Try having an unmoderated Microsoft board.
Mind you, the only two forums i am regular at are unmodarated. Granted they are quite uninformative, and there is certain kind of community policing.
But moderation is required, however as slashdot has proven a moderation mainly based on rewarding then punishing works much better.
I think slashdot is best example of moderation, if you think mods are unfair you can alway surf at -1 and see all the posts.
This is NOT a payed advertisement.
Also posts that WILL TOTALLY GET MODDED DOWN for TELLIN' THEM SLASHDOT SHEEPLE LIKE IT IS, MAN!
Never mind the party line, the surest way to a +5 here is the Path Of The Wannabe Martyr.
number of posts != quality of content.
Sure, the "article" may be a crappy posting by some guy in antipolygraph.org, but he's right.
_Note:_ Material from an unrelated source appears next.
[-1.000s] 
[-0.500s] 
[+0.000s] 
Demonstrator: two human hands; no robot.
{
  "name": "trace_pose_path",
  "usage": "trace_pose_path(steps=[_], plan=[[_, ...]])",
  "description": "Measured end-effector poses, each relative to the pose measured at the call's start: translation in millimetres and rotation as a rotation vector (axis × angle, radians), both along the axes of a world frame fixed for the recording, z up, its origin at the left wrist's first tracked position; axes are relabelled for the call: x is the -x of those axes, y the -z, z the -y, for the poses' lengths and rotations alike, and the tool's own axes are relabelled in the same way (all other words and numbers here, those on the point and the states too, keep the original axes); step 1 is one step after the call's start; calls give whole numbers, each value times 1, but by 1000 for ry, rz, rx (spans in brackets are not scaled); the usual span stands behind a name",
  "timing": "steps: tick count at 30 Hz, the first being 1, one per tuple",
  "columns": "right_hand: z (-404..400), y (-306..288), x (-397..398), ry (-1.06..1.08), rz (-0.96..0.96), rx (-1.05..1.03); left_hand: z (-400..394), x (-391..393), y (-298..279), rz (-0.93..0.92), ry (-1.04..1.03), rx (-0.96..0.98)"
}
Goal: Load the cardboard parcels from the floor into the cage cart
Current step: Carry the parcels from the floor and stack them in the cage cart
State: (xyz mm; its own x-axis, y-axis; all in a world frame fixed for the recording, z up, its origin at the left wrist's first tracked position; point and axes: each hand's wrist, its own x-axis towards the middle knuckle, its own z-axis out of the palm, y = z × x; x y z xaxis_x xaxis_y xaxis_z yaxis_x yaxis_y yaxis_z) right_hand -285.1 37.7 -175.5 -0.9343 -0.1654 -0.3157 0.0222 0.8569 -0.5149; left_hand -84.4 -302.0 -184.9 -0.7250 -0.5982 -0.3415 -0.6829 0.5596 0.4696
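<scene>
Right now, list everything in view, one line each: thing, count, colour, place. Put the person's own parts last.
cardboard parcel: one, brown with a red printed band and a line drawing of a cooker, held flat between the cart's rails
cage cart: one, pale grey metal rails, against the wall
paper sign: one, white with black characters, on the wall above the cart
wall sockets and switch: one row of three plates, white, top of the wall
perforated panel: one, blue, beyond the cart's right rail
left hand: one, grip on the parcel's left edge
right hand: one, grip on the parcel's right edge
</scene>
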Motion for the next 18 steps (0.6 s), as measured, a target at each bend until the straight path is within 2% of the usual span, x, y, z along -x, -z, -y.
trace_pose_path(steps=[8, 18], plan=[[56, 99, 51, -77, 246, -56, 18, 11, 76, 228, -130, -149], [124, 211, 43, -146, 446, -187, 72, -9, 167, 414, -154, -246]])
Moderators don't filter very well.
To see a good example, moderate me +1 Insightful.
We recently had heard in the office over one of the Yellow Machine that's made by Anthology Solutions.
This is an article on a website claiming that it is better than its (only) competitor. There is no attempt at analysis, no evidence presented other than anecdotal, and the author's bias is clear:
The board also has a private forum that is open to polygraph examiners only. It has some 7,789 posts. They must have a lot to talk about that they don't want the public to know.
Or maybe it's all stuff that simply wouldn't interest the public, like arranging social engagements or talking about last night's game. Point is you don't know, so the implication that it's something they need to hide is disingenuous.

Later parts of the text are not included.